Water samples 2747 from the drilling mud may be collected in one or more of any number of ways. For example, a filter press test may be run for each drilling mud sample to extract the water sample 2747. Water samples 2747 may be analyzed using one or more of a number of technologies. For example, water samples 2747 may be analyzed by ICP and/or IC for ion concentrations. In some cases, stable isotope analysis may be used on some or all of the water samples 2747.


Once the drilling operation is complete at time B, preparations are made for fracturing operations on the wellbore. Just before the fracturing operations begin at time C, additional samples 2747 are collected and tested. This collection and testing of samples 2747 continues throughout the fracturing operations and just after the fracturing operations end at time D. When production operations of the wellbore begin at time E, additional samples 2747 are collected and tested.


The frequency of collection and testing of water samples 2747 may vary.
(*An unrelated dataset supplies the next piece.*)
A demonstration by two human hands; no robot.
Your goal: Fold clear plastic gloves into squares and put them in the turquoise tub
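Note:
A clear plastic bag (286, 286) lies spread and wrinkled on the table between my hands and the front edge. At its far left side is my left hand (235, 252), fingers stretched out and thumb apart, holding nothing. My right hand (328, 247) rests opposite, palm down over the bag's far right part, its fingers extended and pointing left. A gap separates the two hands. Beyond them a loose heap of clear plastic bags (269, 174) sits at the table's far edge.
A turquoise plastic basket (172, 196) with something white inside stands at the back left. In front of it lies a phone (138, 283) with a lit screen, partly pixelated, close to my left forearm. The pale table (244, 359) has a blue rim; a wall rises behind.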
For example, during the drilling operations (between time A and time B in the timeline 2796), the collection and testing of water samples 2747 may be more frequent relative to the frequency of collection and testing of water samples 2747 during the fracturing operations (between time C and time D in the timeline 2796), which may be more frequent relative to the frequency of collection and testing of water samples 2747 during the production operations (after time E in the timeline 2796).



FIG. 28 shows a graph 2897 that plots data related to an example under the timeline 2796 of FIG. 27 to identify a water source during drilling operations of a wellbore. Specifically, the graph 2897 of FIG. 28 shows a plot of amounts of Ca (in mg/L) versus amounts of Cl (in mg/L) found in water samples 2747 collected and tested from 5 different depths (or range of depths) within a wellbore during drilling operations (between time A and time B in the timeline 2796 of FIG. 27). When subsurface waterflow is encountered or suspected during drilling, mud filtrate samples are collected and analyzed to understand a potential source of the waterflow. The water samples 2747 may be collected at different depths (e.g., total depth), and testing of the water samples 2747 may reveal a variation of water sources along different parts (e.g., the lateral or horizontal section) of the wellbore.


The initial water sample 2747-1 is among a group of water samples 2747-2 collected and sampled at a first depth (or range of depths) of the wellbore. Another group of water samples 2747-3 are collected and sampled at a second (lower) depth (or range of depths) of the wellbore. A water sample 2747-3 is collected and sampled at a third (lower) depth (or range of depths) of the wellbore. Another group of water samples 2747-3 are collected and sampled at a fourth (lower) depth (or range of depths) of the wellbore. Finally, another group of water samples 2747-3 are collected and sampled at a fifth (lower) depth (or range of depths) of the wellbore.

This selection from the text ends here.